The best job I ever had…

We were sitting around the dining table, dinner over, really, but still chatting. I threw into the discussion a theme I had been talking about with my driving son on a recent Saturday. My companions are used to me doing this sort of thing.

‘What’s the best job you ever had?’

They looked at each other. One is a retired graphic artist, another is a retired gas fitter, a third is a former Treasury guy, and the fifth is a former Army officer, and he spoke first. He’d only really had one job, in the army, and he’d enjoyed it, rising to the most senior position in his area. The gas fitter, an immigrant from Serbia, had done all sorts of things, but the occupation that most satisfied him was his stint as a gas fitter. The artist enjoyed most the time when he had a job as a cleaner, when he had formed himself into a company. The man from Treasury occupied a significant role in that powerful place. They waited for my contribution, which was when I was a young academic researcher, able to do pretty well whatever I chose to do, and paid reasonably to do it. Indeed, I’d never had a real income before, so I was in a sort of heaven, doing what I wanted to do, not subject to supervision of any kind (I had to produce, but that was not a problem in my case), and paid a decent salary.

We went more deeply into the question, about which all of us had opinions and stories. What were the core ingredients for a really good job? One common theme was what we might call ‘autonomy’: you were trusted to do whatever it was with minimum supervision, which meant you were valued. That was a good feeling. Another was being properly paid, not so much highly paid, but what was appropriate given the level of skill you had, and all of my friends had specific skills. A third ingredient was something we might call ‘passion’ — we wanted very much to do what we were doing in our favourite job. In my case I could hardly believe my luck. I was being paid to do something, research, at which I was pretty good, and I simply loved it. I could work at any time, before dawn, at midnight, whenever I wanted to. And the best part was that I never saw it as work. It was fun, not drudgery. I could do it at home or at the university. I thought about it much of the time. The others had similar accounts. You would decide when you started and when you finished. You were good at it, whatever it was. Your clients, your colleagues, your superiors, they were all happy with what you did. You were keen to start the day’s work, and almost sorry when it ended.

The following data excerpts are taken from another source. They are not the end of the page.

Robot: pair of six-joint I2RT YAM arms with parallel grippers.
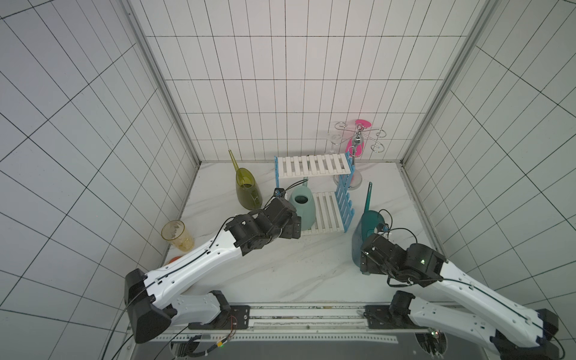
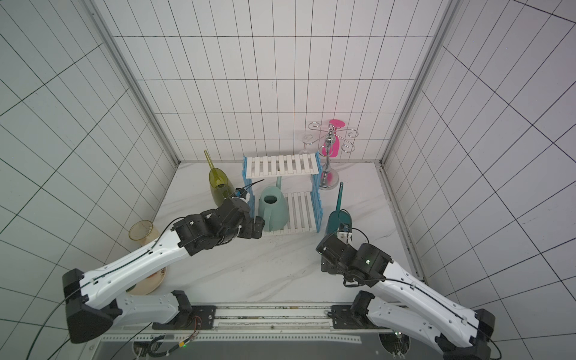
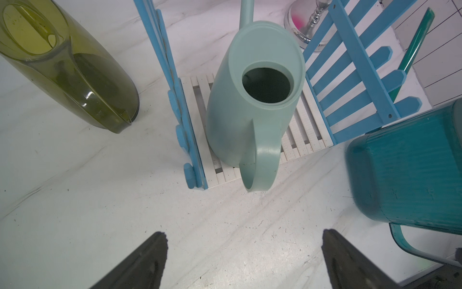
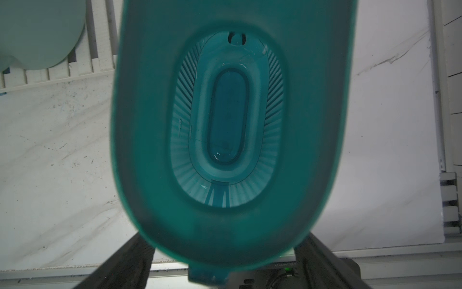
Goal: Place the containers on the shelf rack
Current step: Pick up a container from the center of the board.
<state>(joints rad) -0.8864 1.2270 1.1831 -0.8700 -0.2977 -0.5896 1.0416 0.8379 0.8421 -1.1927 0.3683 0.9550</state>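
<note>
The shelf rack (image 1: 313, 166) (image 2: 282, 166) stands mid-table with an empty top shelf. The mint green container (image 1: 302, 208) (image 3: 250, 100) sits on its lower shelf (image 3: 307, 135), handle overhanging the front edge. My left gripper (image 1: 294, 230) (image 3: 243, 234) is open just in front of that handle, touching nothing. The olive-yellow container (image 1: 247, 193) (image 3: 75, 75) stands on the table left of the rack. The dark teal container (image 1: 363, 227) (image 4: 230, 125) stands to the rack's right, its edges blurred. My right gripper (image 1: 364, 258) (image 4: 226, 239) is open behind it, fingers wide either side of the handle.
A chrome wire stand (image 1: 358, 140) with a pink item and a hanging glass stands behind the rack's right end. A yellowish tumbler (image 1: 177, 235) stands near the left wall, and a plate (image 2: 149, 283) lies under my left arm. Tiled walls close in three sides.
</note>
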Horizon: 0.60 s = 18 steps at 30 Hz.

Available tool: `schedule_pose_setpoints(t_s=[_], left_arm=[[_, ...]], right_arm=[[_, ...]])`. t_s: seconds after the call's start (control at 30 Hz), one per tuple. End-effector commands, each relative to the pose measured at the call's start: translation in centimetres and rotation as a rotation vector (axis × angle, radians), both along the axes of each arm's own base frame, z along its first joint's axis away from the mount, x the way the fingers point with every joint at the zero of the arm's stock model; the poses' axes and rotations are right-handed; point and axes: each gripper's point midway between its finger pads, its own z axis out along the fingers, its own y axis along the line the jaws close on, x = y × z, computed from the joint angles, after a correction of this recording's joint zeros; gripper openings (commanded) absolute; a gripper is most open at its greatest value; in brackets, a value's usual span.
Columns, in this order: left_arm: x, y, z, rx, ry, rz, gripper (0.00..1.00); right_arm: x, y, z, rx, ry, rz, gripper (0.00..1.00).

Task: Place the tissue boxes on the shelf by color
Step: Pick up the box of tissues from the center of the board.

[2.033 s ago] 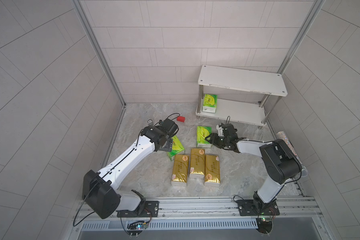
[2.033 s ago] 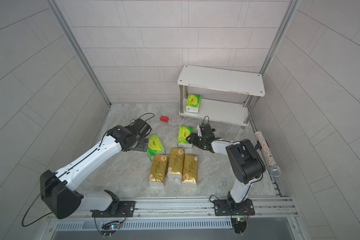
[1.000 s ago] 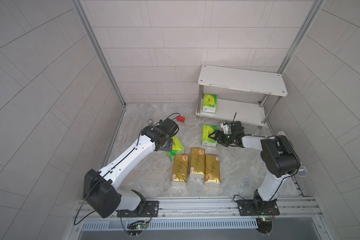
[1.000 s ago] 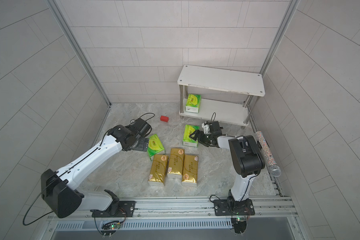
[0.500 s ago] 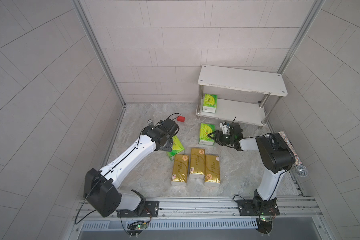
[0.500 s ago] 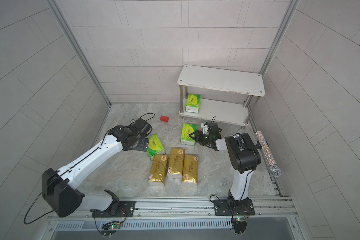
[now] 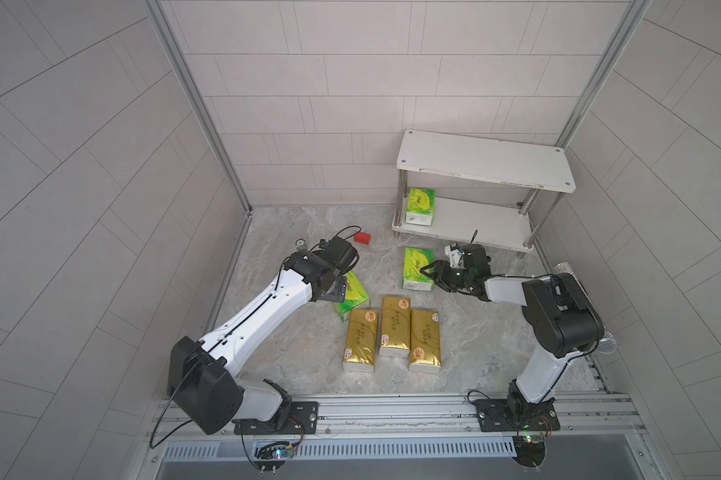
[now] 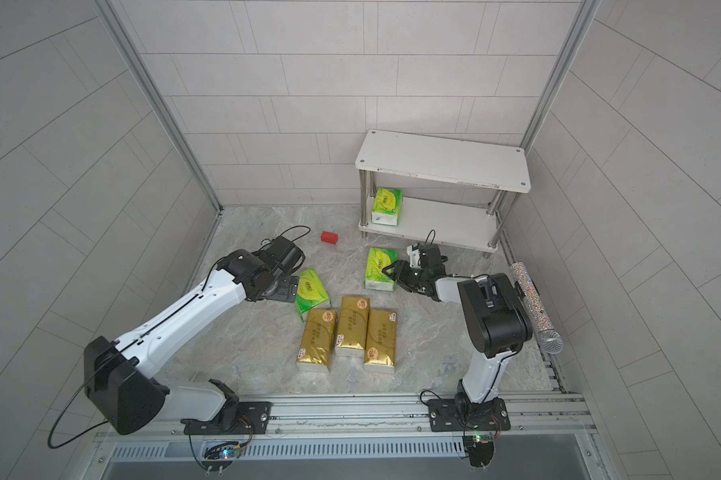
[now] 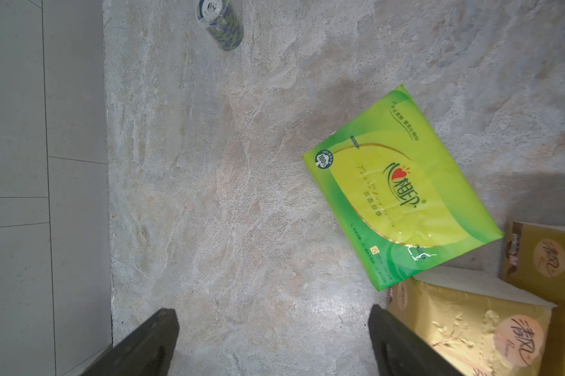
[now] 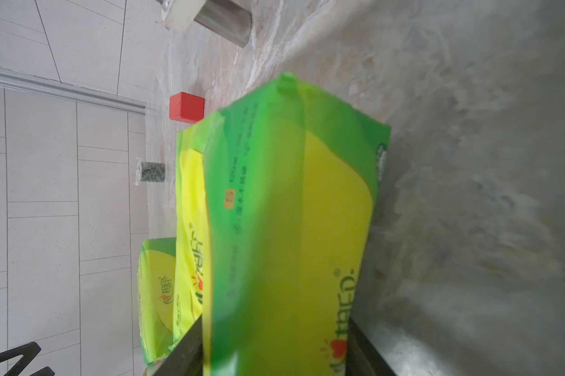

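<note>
My right gripper (image 7: 427, 274) (image 10: 276, 341) is shut on a green tissue box (image 7: 417, 266) (image 8: 380, 266) (image 10: 290, 211) on the floor in front of the shelf (image 7: 483, 162) (image 8: 441, 160). A second green box (image 7: 420, 205) (image 8: 387, 205) stands at the left end of the shelf's lower board. A third green box (image 7: 353, 291) (image 9: 401, 188) lies flat right beside my open left gripper (image 7: 334, 291) (image 9: 273, 320), which has only bare floor between its jaws. Three gold tissue boxes (image 7: 395, 326) (image 8: 352, 324) lie side by side nearer the rail.
A small red block (image 7: 362, 237) (image 10: 186, 107) and a small patterned can (image 7: 299, 243) (image 9: 220, 22) sit on the floor left of the shelf. A glittery microphone (image 8: 531, 299) lies along the right wall. Tiled walls enclose three sides.
My right gripper's jaws have closed onto the green box in front of the shelf, and the right arm's elbow has shifted. The left arm has stayed where it was.
</note>
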Motion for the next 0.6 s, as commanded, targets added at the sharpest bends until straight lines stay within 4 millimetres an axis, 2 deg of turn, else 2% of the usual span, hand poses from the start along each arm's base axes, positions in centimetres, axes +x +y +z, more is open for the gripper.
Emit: schedule_pose_setpoints(t_s=[0.0, 0.17, 0.37, 0.57], left_arm=[[0.0, 0.5, 0.0, 0.009, -0.004, 0.016, 1.00], [0.1, 0.8, 0.1, 0.012, -0.004, 0.017, 1.00], [0.4, 1.3, 0.4, 0.012, -0.010, 0.025, 1.00], [0.6, 1.6, 0.5, 0.006, -0.007, 0.034, 1.00]], right_arm=[[0.1, -0.8, 2.6, -0.013, -0.057, -0.011, 0.58], [-0.3, -1.7, 3.4, -0.038, -0.056, -0.017, 0.58], [-1.0, -3.8, 4.1, -0.079, -0.040, -0.065, 0.58], [-0.5, -6.1, 6.0, -0.089, -0.059, -0.096, 0.58]])
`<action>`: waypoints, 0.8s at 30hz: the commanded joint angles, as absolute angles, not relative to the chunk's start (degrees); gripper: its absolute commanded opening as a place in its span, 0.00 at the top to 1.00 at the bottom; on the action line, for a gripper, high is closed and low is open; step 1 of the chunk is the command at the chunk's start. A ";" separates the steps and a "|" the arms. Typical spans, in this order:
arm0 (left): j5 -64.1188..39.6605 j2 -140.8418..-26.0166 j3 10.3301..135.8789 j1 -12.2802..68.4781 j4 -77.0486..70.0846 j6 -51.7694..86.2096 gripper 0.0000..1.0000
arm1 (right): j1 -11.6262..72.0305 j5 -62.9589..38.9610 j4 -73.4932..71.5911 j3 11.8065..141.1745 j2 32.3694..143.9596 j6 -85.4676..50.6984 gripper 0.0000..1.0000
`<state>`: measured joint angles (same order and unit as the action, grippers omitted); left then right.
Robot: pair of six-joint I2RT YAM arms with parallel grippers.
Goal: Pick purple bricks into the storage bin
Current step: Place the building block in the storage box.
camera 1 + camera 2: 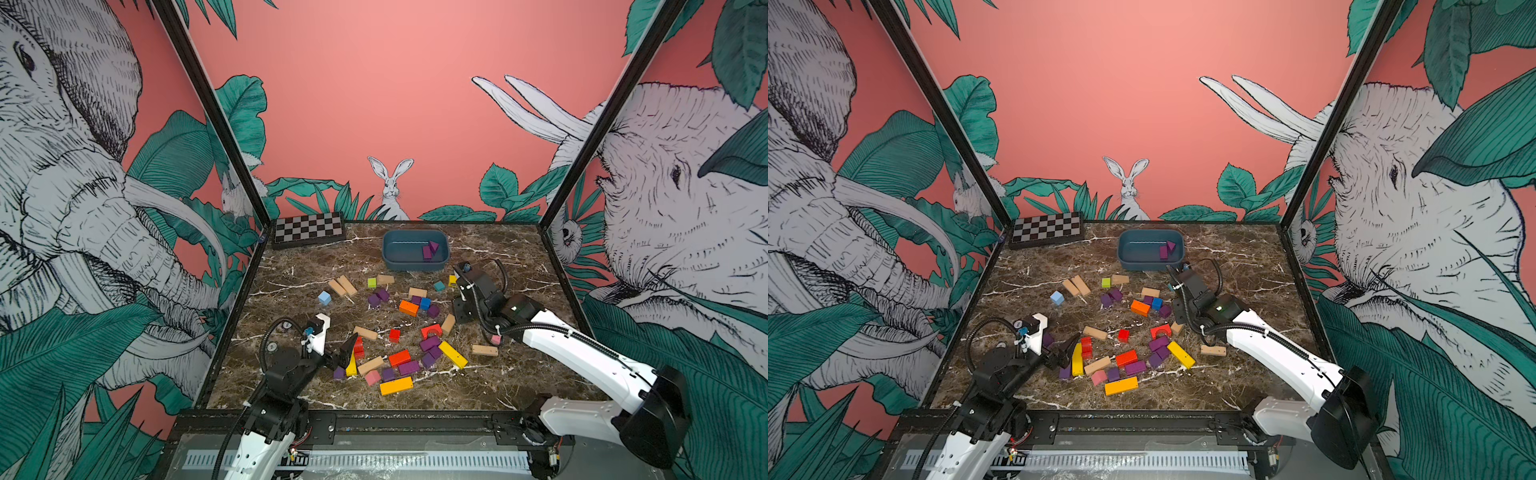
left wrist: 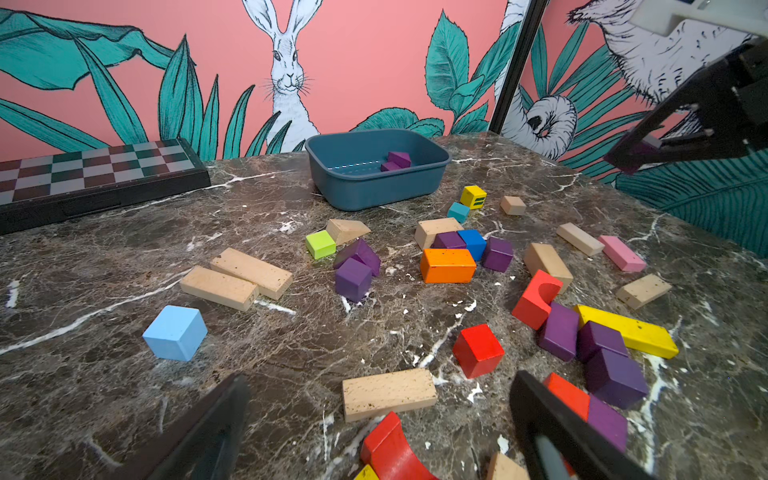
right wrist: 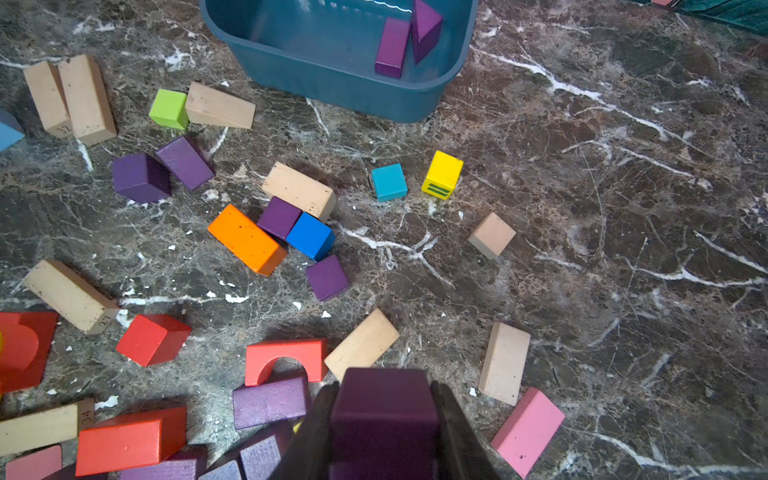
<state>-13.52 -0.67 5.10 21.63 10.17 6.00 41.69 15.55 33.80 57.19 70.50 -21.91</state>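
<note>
The dark blue-grey storage bin (image 1: pixel 415 264) (image 2: pixel 374 187) (image 3: pixel 332 91) stands at the back of the marble table with two purple bricks (image 1: pixel 429 250) inside it. Several more purple bricks lie among the scattered blocks, a pair in the middle (image 1: pixel 378 297) and a cluster nearer the front (image 1: pixel 430 345) (image 2: pixel 602 353). My right gripper (image 1: pixel 460 316) (image 1: pixel 1179 309) (image 3: pixel 384 432) hangs above the table in front of the bin's right end, shut on a purple brick (image 3: pixel 384 415). My left gripper (image 1: pixel 347 349) (image 2: pixel 378 419) is open and low at the front left, with nothing between its fingers.
A flat checkerboard box (image 1: pixel 308 229) lies at the back left. Mixed blocks litter the table: wooden bars (image 1: pixel 343 286), a light blue cube (image 1: pixel 324 297), an orange block (image 1: pixel 408 307), a yellow bar (image 1: pixel 453 354), red blocks (image 1: pixel 432 330) and pink blocks (image 1: pixel 372 377).
</note>
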 commanded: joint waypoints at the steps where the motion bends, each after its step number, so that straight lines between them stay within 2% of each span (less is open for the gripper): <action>1: -13.76 -0.29 4.94 21.84 10.51 5.89 0.01 | 42.05 17.26 36.37 60.03 70.19 -20.66 0.76; 14: -12.85 -0.26 4.90 21.85 10.19 5.76 0.01 | 41.92 21.41 47.54 74.65 70.18 -18.46 0.76; 19: -12.10 -0.27 4.78 21.83 10.01 5.68 0.01 | 41.17 20.61 48.08 84.59 79.47 -15.81 0.76; 24: -12.15 -0.26 4.94 21.83 10.28 5.71 0.01 | 37.33 15.04 43.84 92.13 91.07 -14.11 0.76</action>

After those came one about which we all had some reservations. I’d put it like this: the level of responsibility we had in our ‘best’ job was appropriate to where we were. I was asked why I hadn’t chosen being a vice-chancellor rather than being a junior wood-chuck. I’d thought about this. Being a V-C when I was in my fifties was exactly right. I was well prepared for the task, emotionally ready, too, and certainly well looked after. But that job came with a huge amount of responsibility — 10,000 students and 1,000 staff, a large budget, 120 hectares of campus, and so on and so on. Every difficult issue, if it couldn’t be solved further down the system, found its way to my table. One of our students suicided, another complained that her ‘boyfriend’ had insisted on sex and promised to tell her parents that they had been intimate, which would ruin her marriage prospects in her home country. Inevitably the boss is drawn into such matters, and you are never really prepared for them. So while I could say that being the V-C for more than a decade was an immensely satisfying job, because I thought I’d been most effective, it wasn’t fun in the way my first job was. And there were a few days, like the time we had a garbage strike, when I didn’t want to go to work at all. My dining companions could all provide their own equivalent tales.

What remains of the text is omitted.